Sunday, August 16, 2009

Fuzzy Scrollbars

After several weeks away from this blog, I would like to start up again with the exciting field of fuzzy logic. Most introductions to fuzzy logic talk about how everything is different, and overview the three major types: Gödel, product, and Lukasiewicz, but I'm going to take a different approach. I'm going to stick with product fuzzy logic for the remainder of this post.

Product Fuzzy Logic

It is important to discuss domains when regarding operations, and fuzzy logic is somewhat consistent in its use of the domain [0, 1], which includes 0, 1 and all the real numbers in between. Let's call this the Clamp datatype. There are obvious mappings to and from Clamp and Bool: 0 maps to False, 1 maps to True, and the in betweens can be handled on a case-by-case basis (possibly to throw and error or something).

The operations on the Clamp datatype would be both arithmetic and logic operations, which would include addition, subtraction, multiplication, division, conjunction (and), and disjuction (or). How would these be defined in product fuzzy logic? According to the product T-norm (the fancy name for how "and" is defined), the logic operations would be defined as

  • not(x) = 1 - x
  • and(x, y) = xy
  • or(x, y) = x + y - xy
  • implies(x, y) = 1 - x(1 - y)

One interesting thing about product fuzzy logic is that there are multiple ways of defining equiv, depending on what properties you are looking for.
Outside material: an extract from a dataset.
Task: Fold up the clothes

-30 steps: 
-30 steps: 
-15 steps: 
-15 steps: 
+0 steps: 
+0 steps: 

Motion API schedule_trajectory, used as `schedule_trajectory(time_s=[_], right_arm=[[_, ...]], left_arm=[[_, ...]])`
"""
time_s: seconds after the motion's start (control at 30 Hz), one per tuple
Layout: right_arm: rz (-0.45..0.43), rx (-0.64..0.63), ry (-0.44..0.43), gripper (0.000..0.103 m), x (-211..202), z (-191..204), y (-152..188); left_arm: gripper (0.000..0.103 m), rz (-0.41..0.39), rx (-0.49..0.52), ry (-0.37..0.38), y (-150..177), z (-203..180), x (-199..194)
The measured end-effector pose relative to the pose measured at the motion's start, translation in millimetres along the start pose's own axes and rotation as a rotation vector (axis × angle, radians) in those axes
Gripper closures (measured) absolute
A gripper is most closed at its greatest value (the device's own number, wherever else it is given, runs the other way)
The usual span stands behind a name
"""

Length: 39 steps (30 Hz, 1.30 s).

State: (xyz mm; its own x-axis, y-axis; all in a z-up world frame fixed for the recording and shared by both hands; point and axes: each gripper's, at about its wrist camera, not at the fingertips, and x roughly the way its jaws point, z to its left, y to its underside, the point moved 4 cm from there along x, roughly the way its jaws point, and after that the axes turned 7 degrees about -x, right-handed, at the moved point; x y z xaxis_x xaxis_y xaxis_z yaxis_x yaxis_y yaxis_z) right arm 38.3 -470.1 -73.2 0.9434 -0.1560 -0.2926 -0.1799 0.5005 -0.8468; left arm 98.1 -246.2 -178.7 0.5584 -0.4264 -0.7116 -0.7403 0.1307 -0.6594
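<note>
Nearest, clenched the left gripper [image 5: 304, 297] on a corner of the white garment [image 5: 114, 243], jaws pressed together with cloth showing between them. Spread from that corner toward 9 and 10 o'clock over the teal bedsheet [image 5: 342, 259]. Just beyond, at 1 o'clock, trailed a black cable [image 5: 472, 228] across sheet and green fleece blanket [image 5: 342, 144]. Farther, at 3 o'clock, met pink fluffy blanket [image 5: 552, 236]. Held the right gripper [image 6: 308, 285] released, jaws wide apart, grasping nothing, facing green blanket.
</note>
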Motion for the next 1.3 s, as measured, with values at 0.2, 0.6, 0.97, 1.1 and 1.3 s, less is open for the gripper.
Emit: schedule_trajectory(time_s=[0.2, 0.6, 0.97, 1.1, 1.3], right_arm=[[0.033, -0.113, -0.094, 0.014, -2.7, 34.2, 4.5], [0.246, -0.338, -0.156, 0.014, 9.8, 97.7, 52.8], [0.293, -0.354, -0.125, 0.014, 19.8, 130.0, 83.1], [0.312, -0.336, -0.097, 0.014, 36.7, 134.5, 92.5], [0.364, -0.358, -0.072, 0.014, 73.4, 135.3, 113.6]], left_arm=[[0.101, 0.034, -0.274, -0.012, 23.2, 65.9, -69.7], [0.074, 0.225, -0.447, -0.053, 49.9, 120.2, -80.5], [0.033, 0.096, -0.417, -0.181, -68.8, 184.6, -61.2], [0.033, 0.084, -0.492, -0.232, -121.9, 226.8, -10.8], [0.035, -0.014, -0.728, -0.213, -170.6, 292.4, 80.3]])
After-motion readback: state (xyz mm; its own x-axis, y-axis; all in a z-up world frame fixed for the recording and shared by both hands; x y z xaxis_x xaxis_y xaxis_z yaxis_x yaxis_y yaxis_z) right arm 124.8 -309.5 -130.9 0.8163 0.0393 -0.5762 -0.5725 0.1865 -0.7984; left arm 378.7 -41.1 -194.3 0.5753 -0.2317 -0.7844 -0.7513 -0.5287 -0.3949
One possibility is that equiv(x, y) = and(implies(x, y), implies(y, x)), which would mean that it would have to be defined as equiv(x, y) = (1 - x - y + 3xy - yx2 - xy2 + x2y2). This is quite a mess, and the same effect (in terms of mapping to Bool) can be accomplished by the definition equiv(x, y) = (1 - x - y + 2xy).

Other considerations for operations on the Clamp datatype are that when performing arithmetic operations, the output of the normal operation must be minimized or maximized to fall within the range [0, 1]. This may have the unfortunate side effect of many run-time errors, or unexpected mathematical outputs. If all conversions to and from the Clamp datatype are excplicit, then this is not a problem.


Just as the String is the basis for the text field widget, the Clamp datatype can be thought of as the basis for the scrollbar widget. Scrollbars are usually tied to a viewport, which can contain an image, a document, or a webpage. Usually the viewport has all the information that the scrollbar needs to do its job. It has height and width information of the entire image, and the height and width information of the part that is showing. Using this information, the only additional information that needs to be stored in the scrollbar is the percentage of how far down on the scrollbar you are, which is equivalent to what the Clamp datatype provides.


Why is it that such a fundamental datatype like Clamp is not found in more programming languages? Usually it is defined as equivalent to Float or Double, and intended to be used with values between 0.0 and 1.0, but no strict validation or bounds checking are done to ensure that this is so. One example where this kind of usage is found is in OpenGL, which we will talk about next.In OpenGL, one of the datatypes that is pervasive throughout the API is the GLclamp datatype. This is also a value between 0 and 1, and also where I got the name from. With this datatype, OpenGL defines some texture and image datatypes as structure with members of this type, for example a color in OpenGL is a structure with 3 GLclamps.

With so many applications, the Clamp datatype is a prime example of a design goal that I've been trying to find a name for. When abstractions are too low-level, then you may have few abstractions (like bit and byte), but using these abstractions is a nightmare (just look at assembly code). When abstractions are too high-level, then you may be able to use them easily (like drag-and-drop database form designers), but the number of abstractions makes a steep learning curve, and a high pressure on the discovery of abstractions other people have made (for example: some game libraries have 3 types of fog, and dozens of types of meshes, depending on whether you want to add skeletons or water ripples, etc.). The design goal I'm trying to acheive is a balance of these two extremes that balances low-level abstraction and high-level abstraction in such a way that there are few abstractions, and using them is easy. I think Clamp datatype meets both of these requirements.

From fuzzy logic to colors to scollbars, Clamp seems to form the basis of an unrecognized basis for computation that may be useful in the future.